Antonio Magro dà voce a uno dei carusi morto assieme ad altri otto zolfatai nella tragedia del 1874 in una galleria della Ciavolotta. Un mondo crudele vissuto dai ragazzini schiavi del sottosuolo
I carusi delle zolfare, gli schiavi-bambini siciliani del XIX-XX secolo. Il lavoro era durissimo, molto pericoloso, usando semplicemente pale, picconi, ceste per il trasporto dello zolfo. La figura chiave nel sistema estrattivo era il picconiere (pirriaturi) che staccava il materiale dalle gallerie. In un sistema feudale, arcaico, in cui il padrone chiedeva la gabella (il 40-50% del materiale estratto) al capo picconiere, si sviluppò una forma di sfruttamento della manodopera non troppo lontana dallo schiavismo, soprattutto per l’impiego del carusi, ragazzi tra i sette e i sedici anni di età, consegnati dalle famiglie contadine povere per procurarsi una fonte di guadagno dai loro bambini.

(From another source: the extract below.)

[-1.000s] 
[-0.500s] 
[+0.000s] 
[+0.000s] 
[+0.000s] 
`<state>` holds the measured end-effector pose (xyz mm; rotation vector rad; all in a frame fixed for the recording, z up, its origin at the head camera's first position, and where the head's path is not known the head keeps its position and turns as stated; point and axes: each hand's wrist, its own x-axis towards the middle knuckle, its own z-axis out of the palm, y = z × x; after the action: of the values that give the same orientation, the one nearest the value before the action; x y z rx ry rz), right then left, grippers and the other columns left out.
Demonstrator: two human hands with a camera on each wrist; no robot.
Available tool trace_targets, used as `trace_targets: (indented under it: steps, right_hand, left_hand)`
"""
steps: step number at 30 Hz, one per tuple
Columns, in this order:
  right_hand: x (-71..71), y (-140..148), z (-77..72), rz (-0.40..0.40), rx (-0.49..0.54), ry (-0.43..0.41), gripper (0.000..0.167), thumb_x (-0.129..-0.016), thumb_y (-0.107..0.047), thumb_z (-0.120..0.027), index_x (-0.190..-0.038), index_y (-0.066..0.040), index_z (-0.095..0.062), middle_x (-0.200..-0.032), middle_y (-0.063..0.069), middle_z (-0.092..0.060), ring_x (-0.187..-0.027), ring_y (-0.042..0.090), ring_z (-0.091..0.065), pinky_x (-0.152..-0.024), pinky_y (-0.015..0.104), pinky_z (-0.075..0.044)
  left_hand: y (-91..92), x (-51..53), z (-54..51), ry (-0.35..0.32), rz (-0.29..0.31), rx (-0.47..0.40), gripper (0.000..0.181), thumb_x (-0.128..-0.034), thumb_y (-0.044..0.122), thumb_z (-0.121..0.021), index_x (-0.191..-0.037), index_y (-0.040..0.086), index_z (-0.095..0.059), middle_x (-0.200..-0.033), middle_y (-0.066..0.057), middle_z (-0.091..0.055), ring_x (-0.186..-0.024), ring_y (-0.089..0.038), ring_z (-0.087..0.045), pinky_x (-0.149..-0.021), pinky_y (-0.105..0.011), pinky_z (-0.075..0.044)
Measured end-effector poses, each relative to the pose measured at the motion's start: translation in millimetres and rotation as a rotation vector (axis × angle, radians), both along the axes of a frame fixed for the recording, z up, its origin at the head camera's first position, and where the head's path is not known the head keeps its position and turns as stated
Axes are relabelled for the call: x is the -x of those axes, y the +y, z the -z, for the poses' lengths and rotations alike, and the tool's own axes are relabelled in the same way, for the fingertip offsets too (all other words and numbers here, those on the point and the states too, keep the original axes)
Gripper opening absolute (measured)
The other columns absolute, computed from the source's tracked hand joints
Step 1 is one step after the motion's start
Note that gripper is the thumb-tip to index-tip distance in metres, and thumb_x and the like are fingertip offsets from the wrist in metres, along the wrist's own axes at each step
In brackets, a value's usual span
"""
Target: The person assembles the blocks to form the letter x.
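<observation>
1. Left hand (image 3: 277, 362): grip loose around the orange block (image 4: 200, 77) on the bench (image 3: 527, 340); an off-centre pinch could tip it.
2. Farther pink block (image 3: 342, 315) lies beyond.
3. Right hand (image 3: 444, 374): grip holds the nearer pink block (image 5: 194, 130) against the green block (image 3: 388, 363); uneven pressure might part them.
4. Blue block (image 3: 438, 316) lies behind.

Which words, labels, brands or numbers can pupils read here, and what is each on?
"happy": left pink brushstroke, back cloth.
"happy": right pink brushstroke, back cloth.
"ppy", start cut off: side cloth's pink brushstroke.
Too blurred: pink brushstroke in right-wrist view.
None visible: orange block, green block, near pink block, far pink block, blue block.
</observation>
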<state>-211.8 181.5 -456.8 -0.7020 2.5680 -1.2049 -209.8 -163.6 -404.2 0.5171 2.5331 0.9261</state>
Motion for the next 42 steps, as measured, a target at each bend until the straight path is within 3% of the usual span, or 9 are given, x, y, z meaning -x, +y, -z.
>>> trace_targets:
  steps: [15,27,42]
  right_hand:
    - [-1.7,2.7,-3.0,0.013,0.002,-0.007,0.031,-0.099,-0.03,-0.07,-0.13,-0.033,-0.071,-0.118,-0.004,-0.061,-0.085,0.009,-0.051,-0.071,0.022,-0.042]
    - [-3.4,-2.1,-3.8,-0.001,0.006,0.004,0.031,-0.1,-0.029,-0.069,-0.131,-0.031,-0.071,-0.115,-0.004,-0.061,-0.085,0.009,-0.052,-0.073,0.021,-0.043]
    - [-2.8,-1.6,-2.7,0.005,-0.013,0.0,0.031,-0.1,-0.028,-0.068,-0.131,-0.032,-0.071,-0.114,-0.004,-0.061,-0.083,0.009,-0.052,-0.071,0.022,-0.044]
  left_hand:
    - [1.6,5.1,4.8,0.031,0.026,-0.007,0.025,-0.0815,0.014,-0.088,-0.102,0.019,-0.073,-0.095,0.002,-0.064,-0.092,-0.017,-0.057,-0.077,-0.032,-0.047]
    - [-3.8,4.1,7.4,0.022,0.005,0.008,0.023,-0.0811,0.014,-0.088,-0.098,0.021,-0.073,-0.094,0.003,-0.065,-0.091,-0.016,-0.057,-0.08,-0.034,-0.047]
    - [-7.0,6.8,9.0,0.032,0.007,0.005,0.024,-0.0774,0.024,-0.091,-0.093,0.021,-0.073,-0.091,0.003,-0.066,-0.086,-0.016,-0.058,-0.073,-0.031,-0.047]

Lavoravano dalle 10 alle 16 ore, trasportando tra gli stretti passaggi delle miniere carichi di 20-25 kg per i bambini più piccoli e fino a 70-80 chili per ragazzi di 16-18 anni. Questa manodopera veniva pagata direttamente dal picconiere, con una formula chiamata “soccorso morto”: ai genitori veniva data in anticipo una somma di 100/150 lire, che andava riscattata con il lavoro del figlio. I pochi centesimi giornalieri rendevano praticamente impossibile l’estinzione del debito, mentre il lavoro faticoso cui erano sottoposti li faceva crescere spesso storpi o rachitici. Lo scrittore afroamericano Booker T. Washington, un ex schiavo, nel 1912 scrisse a proposito dei carusi: nessuna crudeltà simile è mai stata segnalata nella schiavitù dei negri; quando i pestaggi non erano sufficienti, venivano loro bruciati i polpacci con le lanterne per rimetterli di nuovo in piedi. Innumerevoli furono gli incidenti mortali nelle solfare.
Chi scrive, nel racconto dialettale che seguirà, dando voce a “carusu” del 1858, data di nascita di suo Nonno paterno anche lui zolfataio e probabile carusu testimone dell’evento, si rifà a un fatto realmente accaduto nel 1874 nella miniera Ciavolotta di Favara, dove, in seguito ad uno smottamento di una parete di una galleria, persero la vita otto persone tra minatori e carusi, alla poesia di Ignazio Buttitta “a li Matri di Carusi” e alla novella “Rosso malpelo” di Verga. Far parlare direttamente “u carusu” ha suscitato grande emozione allo scrivente, quasi a risuscitarlo e permettere di esprimere non solo il suo dramma, ma anche il suo senso della famiglia per l’impegno preso con il picconatore, l’amore indissolubile per la mamma e la grande voglia di vivere al di fuori dell’inferno della miniera, una volta riscattato il debito.
La sua fanciullezza, dagli otto ai sedici anni, è svanita facendo posto alla maturità per l’impegno, soverchiante la sua età, che aveva preso. Le parole di “Vitti na crozza…” venivano canticchiate e tramandate oralmente dai minatori di detta miniera e l’arrangiamento musicale è stato composto dal musicista empedoclino Franco Li Causi nel 1950 in occasione del film “Il cammino della speranza” di Pietro Germi, le cui prime scene sono state riprese a Favara.